Now, he’s piecing together all the disparate parts of coverage he’d previously streamlined with Advantage. “It’s actually pretty confusing,” Papillo said. 

He now has a Medigap plan with a high deductible that costs him $52 a month, a $16 monthly premium for prescription coverage, on top of what Medicare already takes from Social Security.  

These small individual charges cumulatively become quite costly — especially for Medicare beneficiaries on a fixed income through Social Security or disability benefits. 

It’s a sentiment that dozens of Vermonters who lost their Advantage plans expressed to VTDigger. More than 50 people responded to the news organization’s inquiry, sharing experiences of how they are uniquely navigating the loss of their Advantage plans. 

They are finding ways through, but not without a high price tag. 

This is what worries Sam Carleton, the director of Vermont’s State Health Insurance Program (SHIP), which provides assistance to Medicare beneficiaries in the state. 

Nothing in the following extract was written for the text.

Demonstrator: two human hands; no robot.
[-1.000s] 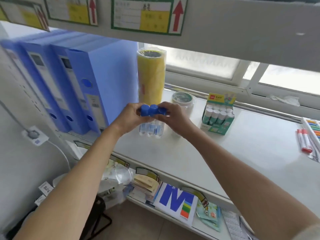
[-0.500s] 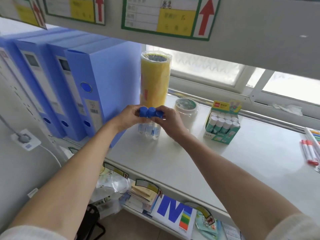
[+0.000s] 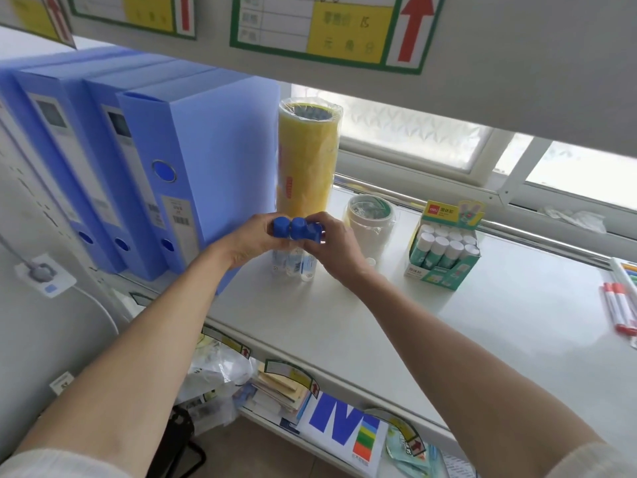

The sheer “sticker shock” of the plans worries him — and is what he hears the most frustration about from the beneficiaries he works with. That, and the lack of vision and dental coverage in traditional Medicare, he added. 

But he sees more nuance than pure frustration. “It’s a little interesting too, because the dental and vision coverage in Advantage plans wasn’t super robust,” he said. “It offered some but not a ton, sometimes a comically little amount, frankly.” 

The same may pan out to be true for the rest of an Advantage plan’s offerings, he said. While some plans worked really well for people, others could be exploitative and confusing to navigate, with prior authorizations and other complications. 

“I think once people get used to what the billing cycle is going to be like, I think they’re going to like it more,” he said of traditional Medicare and Medigap plans. “I think it’s going to make more sense. There’ll be less curve balls thrown throughout the year.” 

Still, the cost remains high — especially for the healthier beneficiaries who may not need all that much health care but still pay high Medigap premiums. 

The one silver lining Cartleton sees is that at the start of the year, the state was able to expand its Medicare Savings Program.

As of Jan. 1, the income limit for Vermonters to receive assistance with their Medicare premiums and some deductibles has risen, making more than 14,300 people eligible for support, according to an estimate from the Vermont Office of the Health Care Advocate. 

The broadened eligibility is a small success story, Carleton said, in a health care landscape when so many are struggling to foot the bill for insurance, let alone their medical bills.